There must be one of those laws out there, like Murphy’s and Godwin’s, which is when a deadline approaches something will break, stop working or just give up. This has just happened with my bike. With less than a month to go till I travel home, the front sprocket has sheared. I was heading back from Llanddulas Cave on Sunday (13/05/12), just got on the A55 accelerated to seventy mph and then suddenly no drive, quickly I swung on to the hard shoulder. I looked down and saw the damage caused. The highways officers that stopped and helped push my bike up the on ramp at Conwy were of real help. Thanks go to them.
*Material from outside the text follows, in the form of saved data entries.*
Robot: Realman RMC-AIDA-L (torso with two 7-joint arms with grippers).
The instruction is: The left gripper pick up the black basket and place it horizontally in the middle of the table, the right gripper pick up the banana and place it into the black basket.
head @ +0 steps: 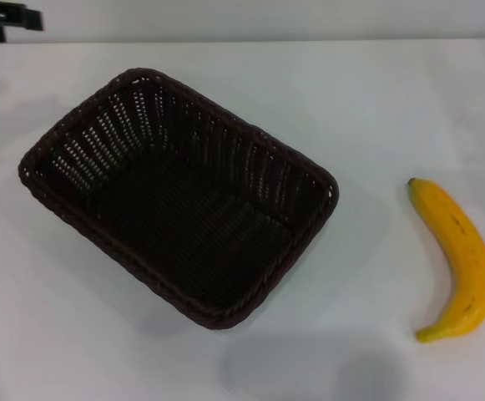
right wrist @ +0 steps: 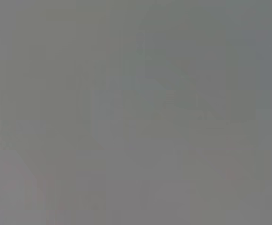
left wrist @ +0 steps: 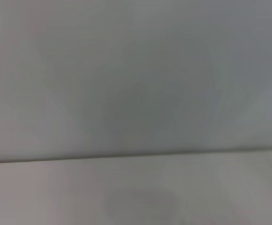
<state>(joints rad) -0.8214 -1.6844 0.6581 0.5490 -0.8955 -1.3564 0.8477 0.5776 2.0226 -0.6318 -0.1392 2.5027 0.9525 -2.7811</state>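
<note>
The black basket (head: 179,196) stands upright and empty on the white table (head: 367,109), left of the middle, turned diagonally with one corner toward the front. The banana (head: 459,259) lies flat on the table at the right, apart from the basket, its curve bulging to the right. Neither the left gripper nor the right gripper shows in the head view. The left wrist view shows only a pale blank surface with a straight edge line (left wrist: 136,155). The right wrist view shows only plain grey.
A small black object (head: 7,18) sits at the far left corner beyond the table's back edge; I cannot tell what it is. Faint shadows lie on the table near the front edge (head: 309,368).
</note>
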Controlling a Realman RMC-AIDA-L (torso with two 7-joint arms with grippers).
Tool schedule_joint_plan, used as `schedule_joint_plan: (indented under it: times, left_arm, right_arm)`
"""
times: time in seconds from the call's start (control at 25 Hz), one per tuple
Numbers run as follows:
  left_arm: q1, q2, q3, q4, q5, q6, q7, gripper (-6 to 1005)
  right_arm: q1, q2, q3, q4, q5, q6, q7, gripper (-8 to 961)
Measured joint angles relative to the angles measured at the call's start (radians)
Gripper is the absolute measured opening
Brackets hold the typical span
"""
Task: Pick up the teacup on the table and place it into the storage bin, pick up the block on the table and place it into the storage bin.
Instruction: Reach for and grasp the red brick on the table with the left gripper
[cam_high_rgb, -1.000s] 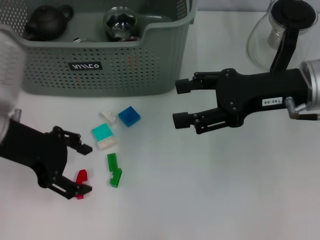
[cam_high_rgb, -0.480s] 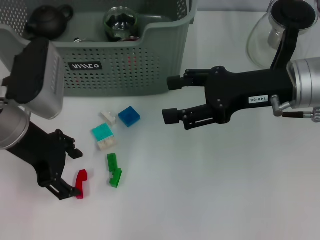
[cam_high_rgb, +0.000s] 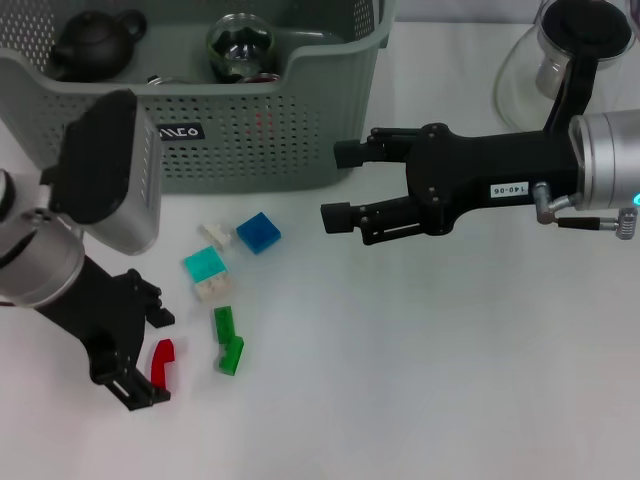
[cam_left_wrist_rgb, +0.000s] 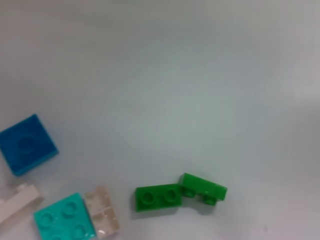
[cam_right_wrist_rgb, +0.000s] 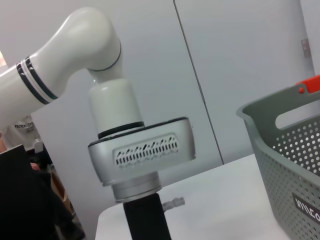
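Two green blocks (cam_high_rgb: 228, 340) lie beside the left claw (cam_high_rgb: 150, 362) pinching a red block (cam_high_rgb: 162, 362); right claw (cam_high_rgb: 345, 185) spread.

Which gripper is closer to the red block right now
Left. The left gripper brackets the red block at the table's near left; the right gripper hovers open, far off beside the storage bin.

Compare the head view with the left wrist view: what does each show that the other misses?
Only the head view shows the left gripper around the red block, the open right gripper hovering beside the storage bin, the dark teapot inside the bin, and the glass pitcher.

Only the left wrist view shows the studs on the block tops close up.

Both show the blue block, the teal block, the two green blocks and the white table.
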Motion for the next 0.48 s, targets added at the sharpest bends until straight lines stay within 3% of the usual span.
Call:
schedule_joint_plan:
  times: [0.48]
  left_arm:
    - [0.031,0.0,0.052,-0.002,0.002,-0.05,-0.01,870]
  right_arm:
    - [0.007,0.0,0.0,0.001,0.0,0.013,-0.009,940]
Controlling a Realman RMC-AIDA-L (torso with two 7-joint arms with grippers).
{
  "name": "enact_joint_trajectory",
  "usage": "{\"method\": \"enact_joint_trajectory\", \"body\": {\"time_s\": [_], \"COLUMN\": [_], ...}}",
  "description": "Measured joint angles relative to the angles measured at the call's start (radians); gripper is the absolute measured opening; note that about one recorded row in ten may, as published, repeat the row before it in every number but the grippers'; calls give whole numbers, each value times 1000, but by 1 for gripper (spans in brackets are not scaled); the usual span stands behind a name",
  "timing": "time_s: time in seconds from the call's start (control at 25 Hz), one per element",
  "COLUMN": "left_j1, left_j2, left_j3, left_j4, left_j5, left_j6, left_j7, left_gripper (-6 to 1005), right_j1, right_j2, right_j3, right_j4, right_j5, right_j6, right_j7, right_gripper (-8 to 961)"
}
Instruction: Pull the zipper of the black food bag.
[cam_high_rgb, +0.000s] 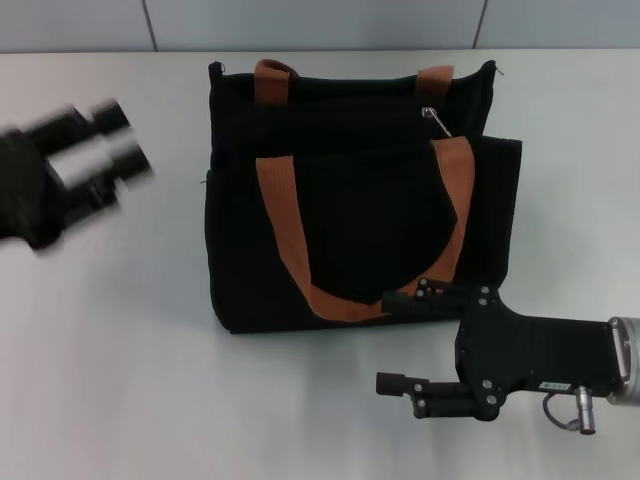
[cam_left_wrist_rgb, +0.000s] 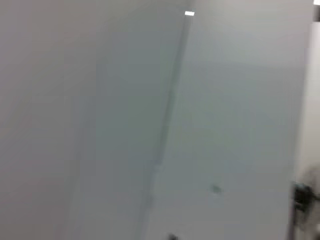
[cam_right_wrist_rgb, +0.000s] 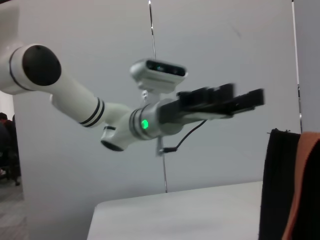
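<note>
bag: black food bag lying on table, soft fabric, will likely shift when tugged
zipper: silver pull by bag's top right strap; small, slick, pinch the tab
right gripper: at bag's lower right edge, spread wide, empty
left gripper: left of bag, raised, blurred, opening can't tell

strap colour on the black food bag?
Orange-brown straps on the black food bag; clearest in the head view.

left claw raised, blurred — right claw low, fingers spread.
</note>
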Motion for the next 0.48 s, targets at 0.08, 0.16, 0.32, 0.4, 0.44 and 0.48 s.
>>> {"method": "enact_joint_trajectory", "body": {"time_s": [0.08, 0.16, 0.32, 0.4, 0.44, 0.48], "left_j1": [18, 21, 18, 14, 14, -9], "left_j2": [-38, -56, -90, -96, -96, -99], "left_j3": [80, 128, 176, 180, 180, 181], "left_j4": [-5, -6, -9, -11, -11, -55], "left_j5": [64, 105, 213, 247, 247, 325], "left_j6": [41, 33, -31, -53, -53, -93], "left_j7": [126, 175, 215, 219, 219, 219], "left_gripper": [447, 486, 670, 736, 755, 775], "right_j1": [2, 1, -6, -9, -10, -11], "right_j2": [0, 0, -2, -4, -4, -4], "right_j3": [0, 0, -1, -4, -6, -9], "right_j4": [7, 9, 10, 10, 11, 11], "right_j5": [2, 2, 2, -1, -6, -20], "right_j6": [12, 15, 24, 28, 29, 31], "right_j7": [-3, -3, -2, 2, 2, 2], "right_gripper": [768, 768, 768, 768, 768, 768]}}
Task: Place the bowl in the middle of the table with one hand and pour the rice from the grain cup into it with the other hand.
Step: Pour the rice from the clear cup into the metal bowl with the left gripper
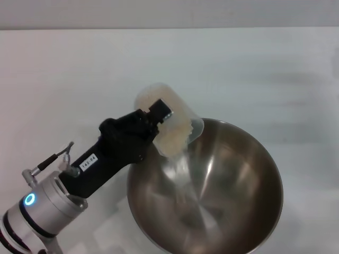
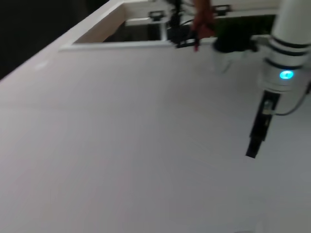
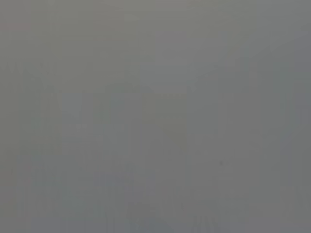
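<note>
You are seeing the bowl sitting on the table, toward your near right. The cup is hanging tilted over the bowl's far-left rim, rice lying inside it.

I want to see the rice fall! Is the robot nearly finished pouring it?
Done: the big shiny steel bowl sits on the plain white table. In hand: the left tool holds the small clear plastic cup tipped over the bowl's rim, and pale rice grains are sliding out. Left: most rice is still in the cup. The right tool is not in view.
</note>
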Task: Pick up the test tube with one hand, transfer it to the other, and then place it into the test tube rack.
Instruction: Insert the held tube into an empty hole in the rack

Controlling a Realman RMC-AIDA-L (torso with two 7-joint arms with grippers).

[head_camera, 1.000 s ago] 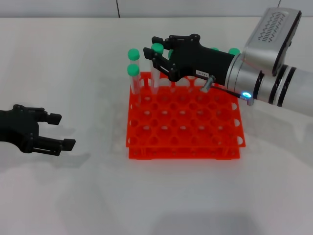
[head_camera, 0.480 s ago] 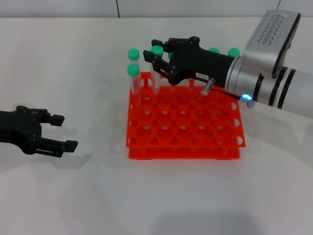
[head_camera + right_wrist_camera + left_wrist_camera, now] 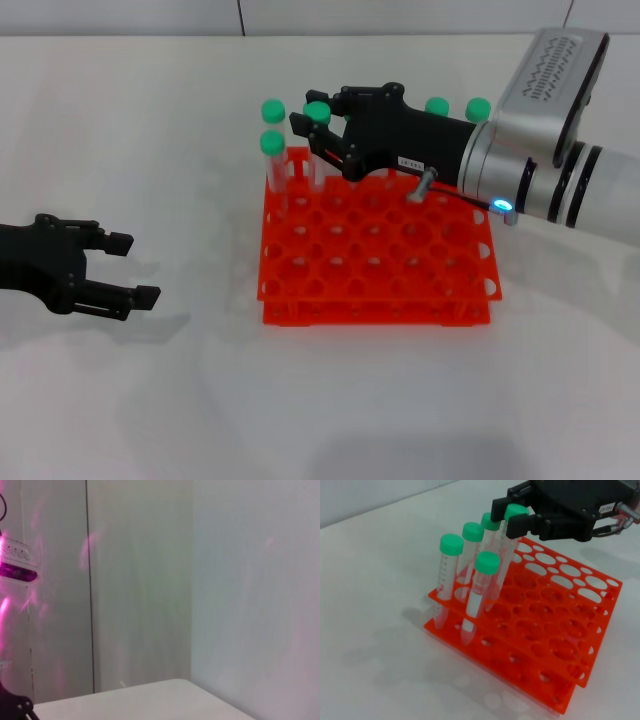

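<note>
The orange-red test tube rack [image 3: 380, 275] [image 3: 545, 630] stands mid-table. My right gripper [image 3: 320, 128] [image 3: 511, 519], black with a white label, reaches over the rack's far left corner. Its fingers close on the green cap of the test tube [image 3: 318, 112] [image 3: 516, 512]. That tube leans, its lower end down among the rack's back holes. Other green-capped tubes [image 3: 271, 142] [image 3: 487, 563] stand in the rack beside it. My unlabelled left gripper [image 3: 118, 268] hovers low at the left, well clear of the rack, open and holding nothing.
Two more capped tubes [image 3: 457, 106] show behind my right wrist at the rack's far right. The white table [image 3: 200, 400] spreads around the rack. The right wrist view shows only a pale wall.
My right gripper has sunk a little and tilted, carrying the tube's cap lower toward the rack. My left gripper has barely shifted.
</note>
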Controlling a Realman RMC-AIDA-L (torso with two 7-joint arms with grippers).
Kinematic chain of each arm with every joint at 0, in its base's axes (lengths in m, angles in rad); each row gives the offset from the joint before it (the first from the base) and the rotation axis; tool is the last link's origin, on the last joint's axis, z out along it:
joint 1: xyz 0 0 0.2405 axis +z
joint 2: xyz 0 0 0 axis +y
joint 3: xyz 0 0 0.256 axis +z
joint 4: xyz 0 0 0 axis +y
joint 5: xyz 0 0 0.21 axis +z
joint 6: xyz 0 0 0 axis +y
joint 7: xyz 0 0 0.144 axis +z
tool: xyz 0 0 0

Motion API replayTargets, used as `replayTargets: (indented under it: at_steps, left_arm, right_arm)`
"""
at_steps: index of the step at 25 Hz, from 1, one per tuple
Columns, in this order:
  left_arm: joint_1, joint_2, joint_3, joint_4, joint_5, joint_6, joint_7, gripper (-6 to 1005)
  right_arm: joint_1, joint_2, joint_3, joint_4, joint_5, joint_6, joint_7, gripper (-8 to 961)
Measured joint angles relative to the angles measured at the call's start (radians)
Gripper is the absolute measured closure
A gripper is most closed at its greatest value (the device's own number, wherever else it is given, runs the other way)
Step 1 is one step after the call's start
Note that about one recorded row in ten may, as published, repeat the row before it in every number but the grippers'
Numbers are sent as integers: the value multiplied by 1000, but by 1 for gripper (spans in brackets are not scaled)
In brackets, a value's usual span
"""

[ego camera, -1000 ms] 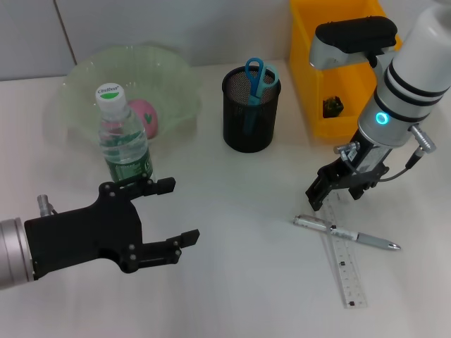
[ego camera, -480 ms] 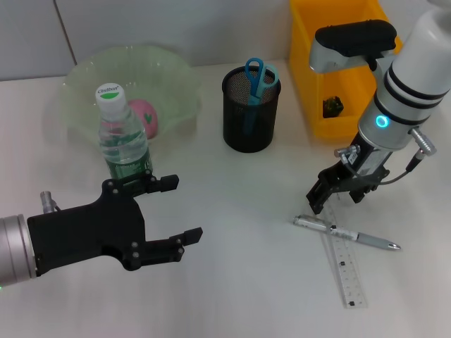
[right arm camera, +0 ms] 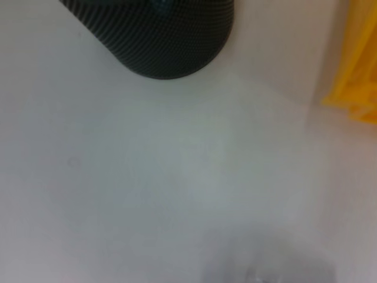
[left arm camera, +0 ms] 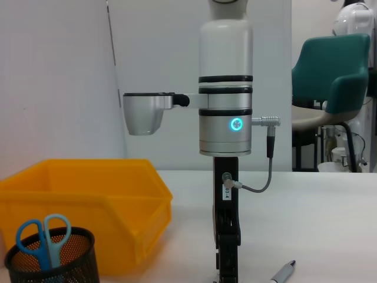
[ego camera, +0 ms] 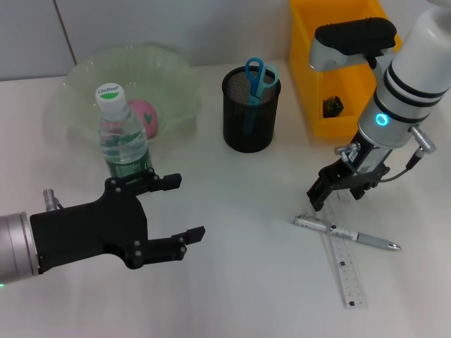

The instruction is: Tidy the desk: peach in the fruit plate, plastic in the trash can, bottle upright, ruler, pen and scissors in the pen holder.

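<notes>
The clear bottle (ego camera: 124, 139) with a green label stands upright in front of the green fruit plate (ego camera: 84, 81), which holds the pink peach (ego camera: 146, 117). The black mesh pen holder (ego camera: 250, 111) holds blue scissors (ego camera: 257, 74); both also show in the left wrist view, the holder (left arm camera: 50, 262) and the scissors (left arm camera: 41, 233). A silver pen (ego camera: 345, 234) lies across a clear ruler (ego camera: 345, 264) on the table. My right gripper (ego camera: 335, 194) is open just above the ruler's far end. My left gripper (ego camera: 182, 208) is open and empty, low, just in front of the bottle.
A yellow bin (ego camera: 331, 70) at the back right holds a small dark object (ego camera: 332, 105). The right arm's wrist camera housing (ego camera: 349, 39) overhangs it. The right wrist view shows the pen holder's base (right arm camera: 159, 35) and the bin's edge (right arm camera: 353, 71).
My left gripper has crept slightly to the right and forward. The right gripper has barely moved above the ruler.
</notes>
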Motion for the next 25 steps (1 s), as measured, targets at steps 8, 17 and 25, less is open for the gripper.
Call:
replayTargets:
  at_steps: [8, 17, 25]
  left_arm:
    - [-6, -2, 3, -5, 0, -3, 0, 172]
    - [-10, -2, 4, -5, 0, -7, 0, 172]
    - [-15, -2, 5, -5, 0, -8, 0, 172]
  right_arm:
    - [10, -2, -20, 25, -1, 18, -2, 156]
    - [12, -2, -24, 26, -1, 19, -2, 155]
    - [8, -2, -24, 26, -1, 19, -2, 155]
|Damage caused to the front sprocket cover. This is what I saw upon stopping. Did not look promising.(Gear leaver removed)|
|The removed front sprocket and retainer. Notice the mangled teeth.|
|Wear on the drive shaft.|
On Monday I looked at the damage and now I’m waiting on new parts. I’ll be taking the engine block out and replacing the drive shaft when I get home. A messy job since the drive shaft sits inside the gear box which is full of oil. A combination of factors appear to have caused the damage, long journeys at high speed, age of the parts and a slightly tight chain, all of which really come down to one cause poor maintenance. Woops. So a point to learn from, when checking your chain tension also have a quick check of the front sprocket and see if it has any free play around the drive shaft. Having not done this I’ve paid for it.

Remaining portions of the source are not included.